Investigação foi conduzida pela ONG Human Rights Watch

Por Ernesto Neves Atualizado em 30 nov 2021, 17h04 - Publicado em 30 nov 2021, 17h02

No controle do Afeganistão desde agosto, o grupo radical islâmico Talibã já assassinou mais de 100 membros das forças de segurança do país.

É o que mostra uma investigação da ONG direitos humanos Human Rights Watch.

A investigação aponta militares e policiais que trabalharam para o governo de Ashraf Ghani tornaram-se alvo do grupo.

Aliado das potências ocidentais, Ghani renunciou ao poder em 15 de agosto e fugiu com uma mala de dinheiro para o exterior.

As mortes integram uma série de assassinatos e execuções sumárias que vêm acontecendo nos últimos três meses.

Segundo observadores do Afeganistão, o relatório derruba o discurso feito por membros do Talibã de que o grupo adotaria uma postura moderada.

Segundo promessa feita pelos insurgentes, o Talibã daria anistia geral para ex-funcionários do governo, autoridades e militares. 

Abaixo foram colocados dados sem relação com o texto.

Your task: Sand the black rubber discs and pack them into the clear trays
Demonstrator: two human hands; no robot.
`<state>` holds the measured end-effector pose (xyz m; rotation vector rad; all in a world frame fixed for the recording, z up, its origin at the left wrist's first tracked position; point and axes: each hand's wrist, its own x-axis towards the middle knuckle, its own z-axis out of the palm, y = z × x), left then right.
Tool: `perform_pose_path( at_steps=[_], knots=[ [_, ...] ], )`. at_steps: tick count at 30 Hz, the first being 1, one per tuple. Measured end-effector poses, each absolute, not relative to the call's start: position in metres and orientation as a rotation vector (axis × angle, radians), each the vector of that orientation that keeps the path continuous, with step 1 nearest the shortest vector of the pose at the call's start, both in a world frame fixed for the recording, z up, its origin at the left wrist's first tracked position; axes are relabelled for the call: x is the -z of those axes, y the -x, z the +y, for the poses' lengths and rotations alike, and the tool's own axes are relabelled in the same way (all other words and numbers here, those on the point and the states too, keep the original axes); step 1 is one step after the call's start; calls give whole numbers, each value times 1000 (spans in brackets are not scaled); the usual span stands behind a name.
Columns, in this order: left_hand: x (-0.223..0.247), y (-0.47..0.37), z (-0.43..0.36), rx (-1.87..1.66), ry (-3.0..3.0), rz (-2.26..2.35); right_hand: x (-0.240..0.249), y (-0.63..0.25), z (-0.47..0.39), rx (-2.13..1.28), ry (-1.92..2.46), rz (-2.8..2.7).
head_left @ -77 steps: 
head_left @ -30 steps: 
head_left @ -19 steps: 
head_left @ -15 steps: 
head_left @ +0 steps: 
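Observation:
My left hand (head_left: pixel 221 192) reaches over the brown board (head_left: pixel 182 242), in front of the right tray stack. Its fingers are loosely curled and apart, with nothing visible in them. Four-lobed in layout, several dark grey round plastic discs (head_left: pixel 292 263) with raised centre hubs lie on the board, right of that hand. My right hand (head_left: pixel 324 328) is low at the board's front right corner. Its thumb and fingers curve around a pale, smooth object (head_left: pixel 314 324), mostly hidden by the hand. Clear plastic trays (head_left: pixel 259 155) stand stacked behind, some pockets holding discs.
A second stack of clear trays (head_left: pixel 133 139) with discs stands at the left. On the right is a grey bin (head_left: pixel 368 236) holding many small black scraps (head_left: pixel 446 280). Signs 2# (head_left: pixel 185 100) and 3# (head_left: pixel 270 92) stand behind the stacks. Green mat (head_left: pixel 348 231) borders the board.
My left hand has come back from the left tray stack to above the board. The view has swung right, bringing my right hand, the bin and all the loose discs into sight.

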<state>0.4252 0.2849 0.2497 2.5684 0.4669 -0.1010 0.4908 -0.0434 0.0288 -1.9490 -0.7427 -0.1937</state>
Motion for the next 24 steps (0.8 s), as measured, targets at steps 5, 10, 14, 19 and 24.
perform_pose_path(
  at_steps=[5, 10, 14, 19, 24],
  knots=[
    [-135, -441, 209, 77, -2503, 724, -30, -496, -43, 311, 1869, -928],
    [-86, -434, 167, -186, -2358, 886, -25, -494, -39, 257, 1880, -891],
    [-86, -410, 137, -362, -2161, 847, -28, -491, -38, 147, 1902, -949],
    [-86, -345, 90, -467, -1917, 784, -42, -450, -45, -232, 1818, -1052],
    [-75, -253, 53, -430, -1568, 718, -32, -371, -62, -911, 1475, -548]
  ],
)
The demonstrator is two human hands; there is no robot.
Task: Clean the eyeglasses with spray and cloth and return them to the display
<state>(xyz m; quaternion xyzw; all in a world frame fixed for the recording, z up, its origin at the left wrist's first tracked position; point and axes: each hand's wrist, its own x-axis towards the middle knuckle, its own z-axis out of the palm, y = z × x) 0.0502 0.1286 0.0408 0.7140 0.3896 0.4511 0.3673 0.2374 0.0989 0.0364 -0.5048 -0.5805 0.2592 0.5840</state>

O levantamento traz detalhes sobre o desaparecimento de 47 membros das forças de segurança que se renderam ao Talibã ou foram detidos entre 15 de agosto e 31 de outubro em quatro das 34 províncias afegãs. 

Também há informações sobre mortes ou desaparecimentos de pelo menos outros 53 ex-membros da força de segurança nas mesmas províncias.